Bab Lima Puluh Sembilan: Yu Wen Yihao【Bagian Kelima Selesai】
Bab 59: Yu Wen Yi Hao
“Tentu saja memang begitu.” Yun Ying berkata dengan yakin.
Namun semakin Yun Ying berbicara dengan penuh keyakinan, Tian Dang justru semakin tidak percaya. Tapi bagaimanapun juga, murid yang terluka di bawah sana adalah murid dari Sekte Pedang Langit.

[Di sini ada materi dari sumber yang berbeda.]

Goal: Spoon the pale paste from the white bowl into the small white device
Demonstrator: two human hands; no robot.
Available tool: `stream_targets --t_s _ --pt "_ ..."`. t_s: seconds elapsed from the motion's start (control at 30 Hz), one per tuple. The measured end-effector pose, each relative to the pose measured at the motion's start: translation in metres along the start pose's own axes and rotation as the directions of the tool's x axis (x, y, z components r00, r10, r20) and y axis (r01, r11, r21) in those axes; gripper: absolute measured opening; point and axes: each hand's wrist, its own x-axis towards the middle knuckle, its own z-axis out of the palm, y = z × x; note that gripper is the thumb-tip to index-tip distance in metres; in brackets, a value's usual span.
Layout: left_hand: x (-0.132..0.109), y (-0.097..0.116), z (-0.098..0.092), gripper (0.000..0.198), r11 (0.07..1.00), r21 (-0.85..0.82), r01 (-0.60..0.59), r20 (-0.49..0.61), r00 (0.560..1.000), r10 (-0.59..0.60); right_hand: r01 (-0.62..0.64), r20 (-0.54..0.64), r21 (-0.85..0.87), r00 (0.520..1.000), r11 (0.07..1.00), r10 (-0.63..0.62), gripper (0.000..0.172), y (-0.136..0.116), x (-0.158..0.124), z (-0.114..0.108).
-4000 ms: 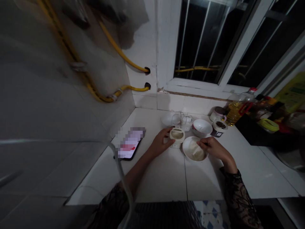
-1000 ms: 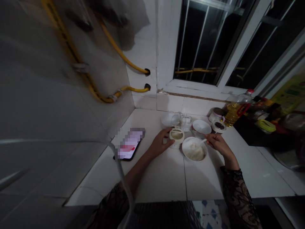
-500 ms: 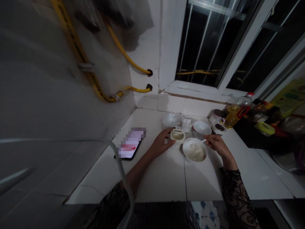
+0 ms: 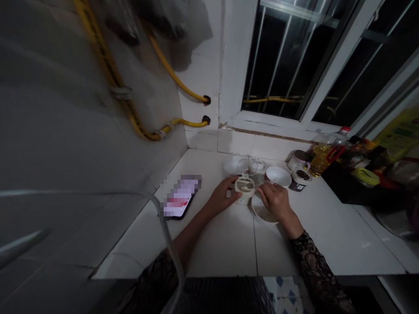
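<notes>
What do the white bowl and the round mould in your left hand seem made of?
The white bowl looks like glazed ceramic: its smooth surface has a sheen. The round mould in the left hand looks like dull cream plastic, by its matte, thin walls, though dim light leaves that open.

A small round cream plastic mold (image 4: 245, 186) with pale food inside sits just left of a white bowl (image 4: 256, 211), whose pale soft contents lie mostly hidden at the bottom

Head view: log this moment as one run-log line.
left hand: grips round white plastic mould | right hand: over white bowl, beside mould
</notes>
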Motion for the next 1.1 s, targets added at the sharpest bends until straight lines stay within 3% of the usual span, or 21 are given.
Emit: stream_targets --t_s 0.03,0.1,0.2,0.3,0.4,0.6,0.87,1.1 --pt "0.0 0.0 0.0 0.053 1.0 0.001 0.001 0.001 1.0 -0.001 0.056 0.013 -0.038 0.998 0.998 -0.055 0.041 0.0 0.0 -0.001" --pt "0.0 0.0 0.0 0.052 1.0 0.004 0.0 0.0 1.0 0.0 0.049 -0.008 -0.052 0.999 0.997 -0.05 0.039 0.006 -0.001 -0.008" --pt "0.001 -0.001 0.0 0.051 1.0 0.008 -0.01 -0.009 1.0 0.011 -0.146 -0.014 0.04 0.989 0.988 0.147 0.041 0.022 -0.003 -0.025" --pt "0.001 -0.002 0.0 0.051 1.0 0.016 -0.007 -0.012 1.0 0.008 -0.292 0.2 0.074 0.941 0.953 0.273 0.044 0.039 -0.007 -0.044" --pt "0.0 -0.002 0.0 0.052 1.0 0.013 -0.001 -0.001 1.0 0.001 -0.356 0.414 0.039 0.856 0.934 0.309 0.043 0.049 -0.011 -0.055" --pt "-0.001 0.001 -0.002 0.051 1.0 0.017 0.0 0.004 1.0 0.0 -0.454 0.634 0.146 0.725 0.879 0.27 0.045 0.047 -0.018 -0.042" --pt "-0.001 0.002 -0.003 0.052 1.0 0.019 0.005 0.007 1.0 -0.005 -0.663 0.652 0.369 0.684 0.652 0.327 0.053 0.057 -0.025 -0.034" --pt "-0.001 0.004 -0.003 0.052 1.0 0.02 0.02 0.01 1.0 -0.02 -0.683 0.59 0.372 0.697 0.628 0.408 0.056 0.069 -0.031 -0.035"
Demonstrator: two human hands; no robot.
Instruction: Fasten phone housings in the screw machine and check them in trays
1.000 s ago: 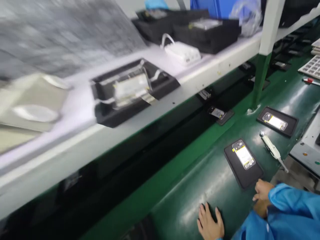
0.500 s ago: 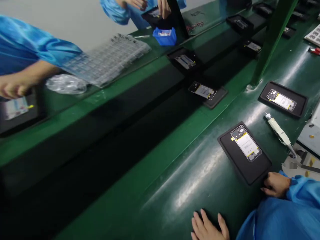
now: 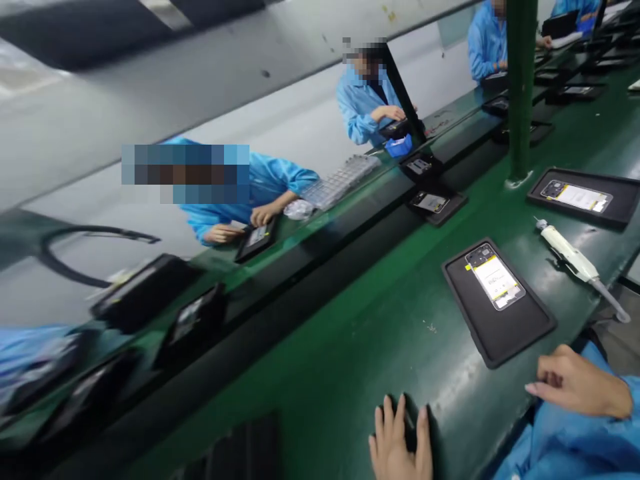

Jika memang seperti kata Yun Ying, menolongnya pun tidak akan merugikan apa-apa.
Akhirnya, Tian Dang yang masih setengah percaya setengah ragu, melangkah mendekat dan memeriksa kondisi luka muridnya. Setelah beberapa saat, ia baru berkata, “Benar saja, hatinya terhadap pedang sangat kuat, pemuda ini punya potensi besar. Untung saja kau masih punya hati nurani, tidak melukai sumber hidupnya. Kalau tidak, meski itu kesalahan Sekte Pedang Langit, aku pun takkan segan bertarung mati-matian denganmu.”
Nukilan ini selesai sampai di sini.